Third-person VR control system for aerial robots with real-time SLAM

Lead Engineer 2025
WebXR Three.js ROS2 SLAM Jetson Orin ZED

First-person-view (FPV) drone piloting suffers from limited spatial awareness - operators can't see the drone's relationship to nearby obstacles. This leads to collisions, especially in confined indoor environments.

The question: can a third-person virtual reality perspective improve obstacle clearance without slowing the operator down?

Real-time 3D virtual environment mirroring the physical space

Built a system that creates a real-time 3D virtual environment mirroring the physical space. The operator sees the drone from a third-person camera angle in VR, providing spatial context that FPV cannot.

Architecture: ZED stereo camera → real-time SLAM → 3D environment reconstruction → ROS2 bridge → WebXR on Meta Quest 3. A low-latency WebXR-to-ROS2 control bridge runs on an NVIDIA Jetson Orin NX that handles SLAM, ROS2, and WebSocket streaming simultaneously.

VR teleoperation system architecture diagram showing ZED camera, SLAM pipeline, ROS2 bridge, and WebXR interface Multicopter hardware platform with ZED stereo camera and Jetson Orin NX onboard computer
WebXR over native Unity VR

Native VR applications require app store submissions, per-headset SDK integration, and build pipelines.
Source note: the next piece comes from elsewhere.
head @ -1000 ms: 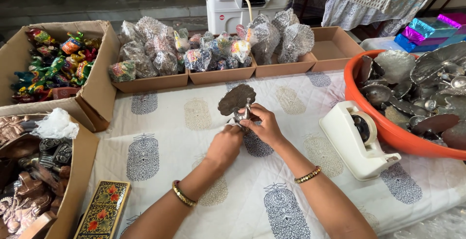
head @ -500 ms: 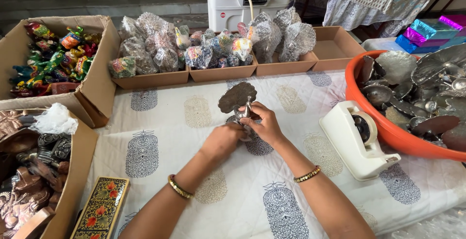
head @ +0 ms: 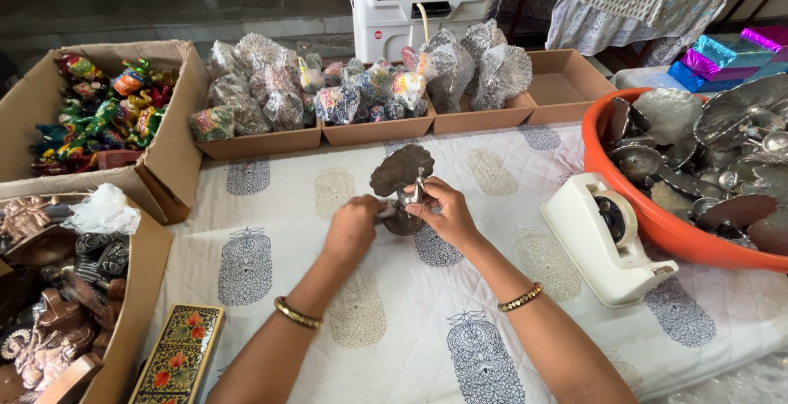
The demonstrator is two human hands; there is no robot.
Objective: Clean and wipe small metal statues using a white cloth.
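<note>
hands: our left hand [head: 351, 225] and right hand [head: 443, 211] both pinch the dark metal peacock figurine [head: 400, 181] | place: upright, mid-counter [head: 271, 199], on the printed cloth | risk: we judge it top-heavy; a loosened grip could tip it over.

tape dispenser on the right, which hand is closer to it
Right. The right hand grips the metal peacock figure, a short gap left of the white tape dispenser. The left hand sits farther left, beyond the figure.
</note>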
WebXR runs in any headset browser - the same codebase works on Meta Quest 3, Quest Pro, and future devices without modification.
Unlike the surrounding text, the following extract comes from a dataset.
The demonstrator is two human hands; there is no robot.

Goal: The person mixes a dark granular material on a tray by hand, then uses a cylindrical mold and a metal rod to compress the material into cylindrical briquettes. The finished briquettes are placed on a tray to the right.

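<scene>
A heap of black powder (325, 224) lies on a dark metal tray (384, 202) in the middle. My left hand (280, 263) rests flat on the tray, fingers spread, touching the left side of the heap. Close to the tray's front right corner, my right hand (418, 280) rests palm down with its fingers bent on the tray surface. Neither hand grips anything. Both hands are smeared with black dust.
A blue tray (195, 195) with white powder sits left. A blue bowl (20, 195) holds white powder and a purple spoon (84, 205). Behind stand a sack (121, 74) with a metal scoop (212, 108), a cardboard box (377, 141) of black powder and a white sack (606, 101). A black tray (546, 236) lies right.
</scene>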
WHY → runs on any headset with a browser, no app store deployment
Third-person perspective with adjustable offset

A fixed third-person camera forces operators to accept a single vantage point that may not suit their spatial reasoning style. An adjustable camera offset - configurable in real time via controller input - lets each operator dial in the viewing angle that feels most natural.

WHY → lets operators find their preferred viewing angle
NVIDIA Jetson Orin NX as bridge computer

The Jetson Orin NX provides enough GPU compute to run ZED SDK SLAM, process point clouds, serve the WebSocket stream, and host the ROS2 control stack concurrently - tasks that would overwhelm a standard embedded board and require an external workstation if done separately.

WHY → handles SLAM, ROS2, and WebSocket streaming simultaneously

Key features

Operator wearing Meta Quest 3 headset piloting the multicopter via the VR teleoperation system
Operator using the Meta Quest 3 headset to pilot the multicopter in third-person VR view
Real-Time SLAM Pipeline
ZED stereo camera generates dense 3D point clouds and tracks drone pose at 30Hz. The environment mesh is progressively refined as the drone explores and streamed live to the VR client so the virtual world stays in sync with the physical one.
Low-Latency VR Control
The WebXR application renders the virtual environment and drone model using Three.js. Controller inputs map to velocity commands sent back through the ROS2 bridge via WebSocket. End-to-end latency is kept under 50ms - imperceptible to most operators.
Comparative Evaluation
Formal user study comparing FPV vs TPV across identical obstacle courses. Measured clearance distances, task completion time, and collision frequency - providing quantitative evidence for the spatial awareness advantage of the third-person perspective.
Physical test environment with obstacle course used for FPV vs TPV evaluation
Obstacle course environment used for the comparative FPV vs TPV user study

By the numbers

Bar chart comparing minimum obstacle clearance distance between FPV and TPV conditions Bar chart comparing task completion time between FPV and TPV conditions
+0.20m Obstacle Clearance Improvement
0 Increase in Task Time
<50ms End-to-End Latency
6-DOF Full Control
arXiv Published Research Paper

The 0.20m clearance improvement may sound modest, but for a micro aerial vehicle in a confined lab, it's the difference between a clean pass and a collision. What surprised me most was that operators didn't slow down - the spatial context from TPV let them plan paths more efficiently, compensating for the overhead of processing a richer visual stream.

The WebXR decision was controversial early on but proved right - it made the system headset-agnostic and dramatically simplified deployment compared to building native VR applications.